Door-through-Door (Escort) Service: Private agencies provide drivers or escorts who offer personal, hands-on assistance by helping passengers through the doors of their residences and destinations, as needed. This type of service includes several levels of assistance from opening doors and providing verbal guidance, to physical support. Persons with severe physical or mental disabilities typically use this service. Contact your local aging organizations to find out if this service is available in your area.
Public Transit/Fixed Route Service: Public transit agencies provide bus and rail services along established routes with set schedules on a non-reservation basis — also referred to as “public transportation” or “mass transit”. Reduced rate fares and additional transportation services are available for older adults and persons with disabilities. Information about routes, schedules, fares, and special services are available through your public transit agency.
Travel Training: Public transit agencies and local aging organizations provide free, hands-on instruction to help older adults and persons with disabilities learn to travel safely and independently within public transit systems. Topics discussed include the best routes to take to reach various destinations, hours of service, the cost of the trip (including available discounts), and how to pay for services (such as fare cards or tokens). Demonstrations on how to ride public buses and trains also are provided.

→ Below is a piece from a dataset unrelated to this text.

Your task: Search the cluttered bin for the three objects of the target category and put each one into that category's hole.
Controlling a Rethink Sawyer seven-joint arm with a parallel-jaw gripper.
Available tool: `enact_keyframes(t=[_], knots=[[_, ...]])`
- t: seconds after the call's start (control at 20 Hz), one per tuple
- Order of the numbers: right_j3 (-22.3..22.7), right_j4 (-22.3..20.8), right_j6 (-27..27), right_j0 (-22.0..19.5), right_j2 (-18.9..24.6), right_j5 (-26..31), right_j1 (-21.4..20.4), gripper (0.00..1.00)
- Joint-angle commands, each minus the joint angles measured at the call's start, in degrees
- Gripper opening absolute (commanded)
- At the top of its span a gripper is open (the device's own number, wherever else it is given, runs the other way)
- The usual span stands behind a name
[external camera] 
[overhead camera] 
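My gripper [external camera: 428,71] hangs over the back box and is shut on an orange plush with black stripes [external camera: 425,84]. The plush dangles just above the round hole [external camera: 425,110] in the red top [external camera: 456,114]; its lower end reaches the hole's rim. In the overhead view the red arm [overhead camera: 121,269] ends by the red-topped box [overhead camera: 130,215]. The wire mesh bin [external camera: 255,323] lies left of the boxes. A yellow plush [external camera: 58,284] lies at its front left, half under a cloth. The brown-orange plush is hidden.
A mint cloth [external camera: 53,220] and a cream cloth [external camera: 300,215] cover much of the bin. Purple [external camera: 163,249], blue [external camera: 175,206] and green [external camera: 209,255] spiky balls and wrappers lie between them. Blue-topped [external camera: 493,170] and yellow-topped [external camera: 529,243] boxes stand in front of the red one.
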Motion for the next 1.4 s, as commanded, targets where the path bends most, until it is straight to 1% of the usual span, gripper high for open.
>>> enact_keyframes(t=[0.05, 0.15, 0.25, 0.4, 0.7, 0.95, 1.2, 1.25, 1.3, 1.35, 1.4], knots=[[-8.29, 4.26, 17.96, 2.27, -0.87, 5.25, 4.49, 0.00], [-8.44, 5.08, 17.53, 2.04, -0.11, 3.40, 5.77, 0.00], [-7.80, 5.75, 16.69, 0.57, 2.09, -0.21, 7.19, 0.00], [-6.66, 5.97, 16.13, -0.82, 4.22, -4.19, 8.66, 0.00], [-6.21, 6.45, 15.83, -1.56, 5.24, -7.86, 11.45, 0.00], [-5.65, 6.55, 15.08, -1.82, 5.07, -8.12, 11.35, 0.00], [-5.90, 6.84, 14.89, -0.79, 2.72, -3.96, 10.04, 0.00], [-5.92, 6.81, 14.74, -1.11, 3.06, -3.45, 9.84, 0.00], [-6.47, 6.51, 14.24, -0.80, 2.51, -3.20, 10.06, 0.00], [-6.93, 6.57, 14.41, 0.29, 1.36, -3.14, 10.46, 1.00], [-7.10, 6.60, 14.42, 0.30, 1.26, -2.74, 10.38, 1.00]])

Taxi Service: Passengers activate this service by calling a dispatcher to request a ride between locations of their choice. Trips usually can be scheduled in advance or on the spot. Some taxis are wheelchair accessible and meet ADA standards; inquire with your local taxi providers. Fares are charged on a per-mile or per-minute basis on top of a base charge for each trip, and may be payable through a transportation voucher program.
Transportation Vouchers Programs: Area Agencies on Aging, Aging and Disability Resource Centers, and other social service organizations often provide fare assistance programs that enable qualified persons (usually economically disadvantaged older adults or persons with disabilities) to purchase vouchers for transportation services at a reduced rate. The vouchers are then used to pay for services from a participating transportation provider that can include public transportation, volunteer programs, or taxis and other private companies. Applications for these programs are required. Participants are responsible for reserving and securing the services they need.